3.2. Region Selection Through Domain Relevance

The region selection approaches have been mostly introduced in computer vision and rely on the concept of how humans understand a given image. For example, instead of giving equal attention to every part of an image, humans would concentrate more on specific salient objects. Therefore, these approaches aim to identify salient regions of an image by generating a domainness map, and separate the image into a different level of domainness (Tommasi et al., 2016). This domainness feature is further utilized to promote knowledge transfer. Other studies have proposed methods using sparse coding (Long et al., 2013) or abstract auxiliary information (e.g., skeleton or color of an image) (Motiian et al., 2016), which also simulate the way humans comprehend an image as a whole. Hjelm et al. (2018) also utilized the different domain relevance of each part of the image to extract and maximize the mutual information. The region selection methods are very close to the way humans perceive information, and the domainness map makes the methods straightforward and explainable. While similar ideas can also be applied to non-image-related tasks, the determination of domainness levels and validation of the extracted domainness map can be less straightforward.

3.3. Deep Transfer Learning Methods

Deep learning methods are widely explored and applied on transfer learning. Two main types of deep learning approaches have demonstrated promising performance for knowledge transfer: (a) domain adaptation using deep learning, which aims to transfer the knowledge or mitigate the domain difference between source and target with respect to the neural network embedding; and (b) the adversarial and generative learning, which aims to generate data embeddings that are least separable between the source and the target.

3.3.1. Domain Adaptation Using Deep Learning

The large amount of publicly available datasets has yielded several pre-trained deep learning models [e.g., VGG (Simonyan and Zisserman, 2014), VGG-Face (Parkhi et al., 2015), VGG-M-2048 (Chatfield et al., 2014) and AlexNet (Krizhevsky et al., 2012)] which have achieved good performance in image and speech recognition tasks. To address the mismatch between different domains, it is possible to utilize the parameter/structure of pre-trained models to achieve knowledge transfer (e.g., using a model with the same number of hidden layers and same weights learned from the source data). A promising method for achieving this is fine-tuning, which replaces and learns the last layers of the model, while re-adjusting the parameters of the previous ones. A challenge with fine-tuning lies in the fact that the parameters learned on the source task are not preserved after learning the target task. In order to address this “forgetting problem,” Rusu et al. (2016) proposed the progressive neural network, which keeps the network trained on the source data, based on which it builds an additional network for the target. Jung et al. (2018) also addressed this problem by keeping the decision boundary unchanged, while also making the feature embeddings extracted for the target close to the ones of the source domain. Utilizing a pre-trained model on the source data includes the following advantages: (a) it speeds up the training process; (b) it potentially increases the ability of generalization, as well as the robustness of the final model; (c) it automatically extracts high-level features between domains.

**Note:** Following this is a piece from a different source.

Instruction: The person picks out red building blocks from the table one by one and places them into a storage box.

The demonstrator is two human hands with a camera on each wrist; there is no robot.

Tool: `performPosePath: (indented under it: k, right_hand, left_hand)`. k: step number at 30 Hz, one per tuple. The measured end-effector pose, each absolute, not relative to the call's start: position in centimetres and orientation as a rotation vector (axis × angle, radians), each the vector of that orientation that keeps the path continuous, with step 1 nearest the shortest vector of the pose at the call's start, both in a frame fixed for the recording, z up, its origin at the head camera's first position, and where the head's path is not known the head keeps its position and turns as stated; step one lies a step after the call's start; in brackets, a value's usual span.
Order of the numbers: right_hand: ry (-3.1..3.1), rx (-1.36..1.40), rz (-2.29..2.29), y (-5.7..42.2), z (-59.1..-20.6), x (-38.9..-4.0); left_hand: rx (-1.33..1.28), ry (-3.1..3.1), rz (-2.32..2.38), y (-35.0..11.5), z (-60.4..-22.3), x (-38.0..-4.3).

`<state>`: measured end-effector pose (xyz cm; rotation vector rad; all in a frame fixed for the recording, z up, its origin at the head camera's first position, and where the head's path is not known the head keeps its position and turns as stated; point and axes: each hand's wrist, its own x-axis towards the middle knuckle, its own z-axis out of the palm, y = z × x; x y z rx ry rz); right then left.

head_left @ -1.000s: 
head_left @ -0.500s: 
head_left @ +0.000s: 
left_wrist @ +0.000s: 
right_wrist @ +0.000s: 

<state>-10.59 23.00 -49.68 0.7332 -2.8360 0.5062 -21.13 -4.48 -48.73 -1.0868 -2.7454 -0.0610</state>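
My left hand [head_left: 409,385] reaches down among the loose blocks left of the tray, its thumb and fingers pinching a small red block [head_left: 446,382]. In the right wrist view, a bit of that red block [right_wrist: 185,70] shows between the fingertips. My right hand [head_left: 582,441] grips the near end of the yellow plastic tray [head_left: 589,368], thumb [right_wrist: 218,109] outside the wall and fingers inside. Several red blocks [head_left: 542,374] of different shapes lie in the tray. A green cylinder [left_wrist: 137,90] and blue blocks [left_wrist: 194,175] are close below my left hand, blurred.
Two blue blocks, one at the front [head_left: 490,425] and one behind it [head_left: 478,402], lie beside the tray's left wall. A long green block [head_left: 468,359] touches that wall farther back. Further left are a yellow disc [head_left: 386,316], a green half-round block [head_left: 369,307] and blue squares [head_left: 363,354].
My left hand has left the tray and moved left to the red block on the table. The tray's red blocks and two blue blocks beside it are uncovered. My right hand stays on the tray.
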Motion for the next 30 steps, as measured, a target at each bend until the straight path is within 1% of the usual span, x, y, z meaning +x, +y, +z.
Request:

Although neural network fine-tuning and progressive neural networks can yield benefits to the training process in terms of computational time and ability to generalize (Yosinski et al., 2014), these methods sometimes fail to address the domain difference and may have a poor performance when the source and target have small overlap. An alternative approach to this has been proposed by Ghifary et al. (2014), who added adaptation layers to the conventional deep learning models and used the Maximum Mean Discrepancy (MMD) for minimizing the domain distribution mismatch between the source and target domains. Instead of making use of a well-trained model, the source data are used in conjunction with the target data in the training process to determine the domain distance. Further research includes determining which layer to be used as the adaptation layer, applying multiple adaptation layers in a model, etc (Tzeng et al., 2014; Long et al., 2015). Moreover, the Joint convolutional neural net (CNN) architecture or Joint MMD (JMMD) (Tzeng et al., 2015; Long et al., 2017) aims to align similar classes between different domains by taking into account the structural information between them.

Various studies on deep transfer learning for automatic emotion recognition have yielded promising results on speech and image datasets (Gideon et al., 2017; Kaya et al., 2017; Abdelwahab and Busso, 2018; Li and Chaspari, 2019. These methods have been less explored for physiological signals, potentially due to the small amount of available data for this modality.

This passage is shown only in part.